It is true that the bin size for FFT is independent of the
sample rate and the accuracy of measurement. Also I gather
there is quite a close mathematical connection between
the derivation of fourier transforms and quantum mechanics,
though that is way outside my own field of specialism
in maths.

However without needing to know the details, it is abundantly
clear from various observations and results
that this doesn't carry over in exact fashion to music.

You can measure frequencies of single partials much more accurately
than that using peak interpolation for FFT, and I do it often. That
method gives about an extra order of magnitude of precision.
The idea is that instead of just looking for the highest peak in
the FFT, you also look at the ones to either side, and then
by seeing which side the second highest peak is, and how much
higher it is than the third highest, you can find the position more
accurately

|
| |
| | |
..............
|

Estimated peak is a bit to the left of the highest bin.
This is an established technique. Commonly used
FFT peak interpolations include Jain's method,
or Quinns first / second estimator to do it.

You can get even better accuracy only limited by the accuracy with
which the sample points are measured using wave counting and interpolation
to find the exact position for the zero crossings, in the case of
suitable wave forms. With the zero crossing interpolation method
one would get arbitrary accuracy if one were to increases the sample rate
and the precision with which samples are measured.

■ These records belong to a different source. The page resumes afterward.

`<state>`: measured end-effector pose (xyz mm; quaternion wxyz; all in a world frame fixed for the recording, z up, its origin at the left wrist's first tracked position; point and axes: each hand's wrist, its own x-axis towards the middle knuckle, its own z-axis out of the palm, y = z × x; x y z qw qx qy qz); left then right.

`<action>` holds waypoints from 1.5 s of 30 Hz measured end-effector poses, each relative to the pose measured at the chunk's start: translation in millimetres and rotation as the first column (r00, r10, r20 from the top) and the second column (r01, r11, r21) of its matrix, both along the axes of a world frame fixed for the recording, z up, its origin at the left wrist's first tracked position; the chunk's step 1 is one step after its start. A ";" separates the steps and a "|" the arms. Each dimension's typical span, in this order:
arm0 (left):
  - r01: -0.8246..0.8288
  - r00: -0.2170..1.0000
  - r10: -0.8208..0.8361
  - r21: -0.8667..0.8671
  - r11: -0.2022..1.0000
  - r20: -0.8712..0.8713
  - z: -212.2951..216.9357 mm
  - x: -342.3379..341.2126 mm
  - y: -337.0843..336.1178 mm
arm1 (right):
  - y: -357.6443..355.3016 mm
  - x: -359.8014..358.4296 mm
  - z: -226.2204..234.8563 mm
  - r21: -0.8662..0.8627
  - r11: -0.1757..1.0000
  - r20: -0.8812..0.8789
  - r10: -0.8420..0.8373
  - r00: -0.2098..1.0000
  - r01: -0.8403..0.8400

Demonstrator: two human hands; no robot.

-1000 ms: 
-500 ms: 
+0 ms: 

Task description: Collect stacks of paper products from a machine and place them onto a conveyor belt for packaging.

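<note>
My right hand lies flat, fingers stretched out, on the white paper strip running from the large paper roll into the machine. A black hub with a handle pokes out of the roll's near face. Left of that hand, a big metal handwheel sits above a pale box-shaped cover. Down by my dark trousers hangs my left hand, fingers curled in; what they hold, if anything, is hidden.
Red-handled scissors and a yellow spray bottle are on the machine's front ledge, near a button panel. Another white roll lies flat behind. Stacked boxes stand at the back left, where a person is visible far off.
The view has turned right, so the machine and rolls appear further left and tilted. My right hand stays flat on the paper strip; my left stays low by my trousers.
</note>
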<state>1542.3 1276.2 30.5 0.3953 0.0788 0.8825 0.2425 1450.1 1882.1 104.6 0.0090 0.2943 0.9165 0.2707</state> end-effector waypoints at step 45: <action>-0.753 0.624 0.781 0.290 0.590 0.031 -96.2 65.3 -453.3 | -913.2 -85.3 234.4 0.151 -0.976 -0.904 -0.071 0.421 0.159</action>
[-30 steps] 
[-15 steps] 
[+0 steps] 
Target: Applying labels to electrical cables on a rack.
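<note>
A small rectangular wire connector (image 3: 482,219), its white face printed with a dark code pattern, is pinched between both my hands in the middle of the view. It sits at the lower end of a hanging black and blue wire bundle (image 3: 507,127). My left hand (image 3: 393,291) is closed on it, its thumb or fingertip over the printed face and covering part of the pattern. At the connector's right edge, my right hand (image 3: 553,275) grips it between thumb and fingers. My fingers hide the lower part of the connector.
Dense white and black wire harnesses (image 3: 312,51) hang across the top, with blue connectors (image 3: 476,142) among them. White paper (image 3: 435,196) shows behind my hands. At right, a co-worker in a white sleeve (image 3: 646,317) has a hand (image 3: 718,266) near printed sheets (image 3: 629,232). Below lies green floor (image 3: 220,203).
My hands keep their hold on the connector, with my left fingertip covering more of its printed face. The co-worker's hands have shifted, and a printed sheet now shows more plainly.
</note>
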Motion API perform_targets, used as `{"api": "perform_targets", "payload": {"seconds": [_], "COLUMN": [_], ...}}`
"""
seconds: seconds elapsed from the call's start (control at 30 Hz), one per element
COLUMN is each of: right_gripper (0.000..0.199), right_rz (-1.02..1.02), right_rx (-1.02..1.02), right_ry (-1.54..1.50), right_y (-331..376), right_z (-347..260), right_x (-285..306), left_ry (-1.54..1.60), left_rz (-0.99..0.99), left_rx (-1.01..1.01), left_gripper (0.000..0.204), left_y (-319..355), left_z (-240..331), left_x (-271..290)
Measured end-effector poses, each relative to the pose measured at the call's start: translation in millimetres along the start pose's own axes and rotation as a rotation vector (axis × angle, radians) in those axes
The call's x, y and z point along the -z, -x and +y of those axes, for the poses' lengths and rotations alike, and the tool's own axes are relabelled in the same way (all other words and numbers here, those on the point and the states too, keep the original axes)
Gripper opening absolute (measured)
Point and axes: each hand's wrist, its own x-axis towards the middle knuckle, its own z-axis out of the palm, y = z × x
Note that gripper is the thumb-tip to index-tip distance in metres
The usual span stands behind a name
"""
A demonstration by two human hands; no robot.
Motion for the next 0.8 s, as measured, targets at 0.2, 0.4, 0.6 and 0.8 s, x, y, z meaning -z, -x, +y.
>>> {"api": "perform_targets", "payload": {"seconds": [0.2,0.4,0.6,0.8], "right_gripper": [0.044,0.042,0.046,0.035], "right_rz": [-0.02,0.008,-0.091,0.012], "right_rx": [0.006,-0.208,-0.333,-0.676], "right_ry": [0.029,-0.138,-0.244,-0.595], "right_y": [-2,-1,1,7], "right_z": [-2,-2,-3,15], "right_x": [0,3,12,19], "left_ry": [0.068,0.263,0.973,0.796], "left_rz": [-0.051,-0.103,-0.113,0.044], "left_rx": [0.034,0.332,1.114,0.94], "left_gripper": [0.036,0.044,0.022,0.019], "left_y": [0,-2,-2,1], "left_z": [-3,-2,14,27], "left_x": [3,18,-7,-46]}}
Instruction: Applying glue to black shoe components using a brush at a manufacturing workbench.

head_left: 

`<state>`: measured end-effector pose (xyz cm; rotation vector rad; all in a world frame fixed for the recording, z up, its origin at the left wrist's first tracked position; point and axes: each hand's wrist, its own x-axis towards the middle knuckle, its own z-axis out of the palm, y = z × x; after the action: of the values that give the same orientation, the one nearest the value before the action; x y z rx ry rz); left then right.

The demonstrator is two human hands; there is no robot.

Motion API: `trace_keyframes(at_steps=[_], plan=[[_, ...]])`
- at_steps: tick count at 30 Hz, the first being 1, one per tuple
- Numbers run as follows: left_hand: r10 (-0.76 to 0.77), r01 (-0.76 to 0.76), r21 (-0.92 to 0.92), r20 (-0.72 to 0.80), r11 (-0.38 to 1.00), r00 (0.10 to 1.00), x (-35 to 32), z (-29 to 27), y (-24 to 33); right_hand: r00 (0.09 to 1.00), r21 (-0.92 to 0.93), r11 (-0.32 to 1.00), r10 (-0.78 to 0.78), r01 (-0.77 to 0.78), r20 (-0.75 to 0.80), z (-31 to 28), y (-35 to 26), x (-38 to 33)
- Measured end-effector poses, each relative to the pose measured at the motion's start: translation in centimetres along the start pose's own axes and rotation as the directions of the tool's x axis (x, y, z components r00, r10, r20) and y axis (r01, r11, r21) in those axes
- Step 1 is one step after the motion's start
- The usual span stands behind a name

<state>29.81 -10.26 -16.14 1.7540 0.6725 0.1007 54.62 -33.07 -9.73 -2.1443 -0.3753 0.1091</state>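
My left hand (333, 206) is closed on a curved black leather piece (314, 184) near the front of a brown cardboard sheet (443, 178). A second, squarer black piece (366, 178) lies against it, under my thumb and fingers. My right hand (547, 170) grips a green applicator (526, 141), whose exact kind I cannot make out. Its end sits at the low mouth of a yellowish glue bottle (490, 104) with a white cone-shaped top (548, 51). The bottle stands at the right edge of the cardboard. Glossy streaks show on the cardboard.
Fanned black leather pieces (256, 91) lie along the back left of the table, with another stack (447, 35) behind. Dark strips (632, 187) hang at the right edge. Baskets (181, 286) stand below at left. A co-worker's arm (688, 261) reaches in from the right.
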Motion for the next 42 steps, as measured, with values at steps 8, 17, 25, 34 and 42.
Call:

That's obvious really - if you have a sample rate of millions of
samples per second, then you are going to have an accuracy of
better than a millionth of a second per second for measuring the
places where the wave crosses the zero point. So, find two
such points roughly a second apart, count the number of waves between.
find the exact time from one to the other, divide the
number of waves by the exact time, and there you are, a frequency
to extremely high accuracy.

We don't have such high sample rates; only tens of thousands of samples
per second. However even then, one can use interpolation to
find the zero position - if the wave crosses between two
sample points, then plot the two points on a graph, and
join them together with a line, and see where it crosses
the x axis. With 16 bit integers you have plenty of precision
to find that zero crossing point with great accuracy, and
so get an order of magnitude or so better frequency
measurement than one might expect without this technique.

|\
| \
| \
.......\......
\ |
\|

Interpolated zero crossing point - between these two samples
and somewhat closer to the right hand one of the two.

Then, having measured the time so accurately this way, count
the number of waves in between as before, divide one by the
other and get an extremely accurate frequency measurement
- it is far better than FFT when the waveform is suitable.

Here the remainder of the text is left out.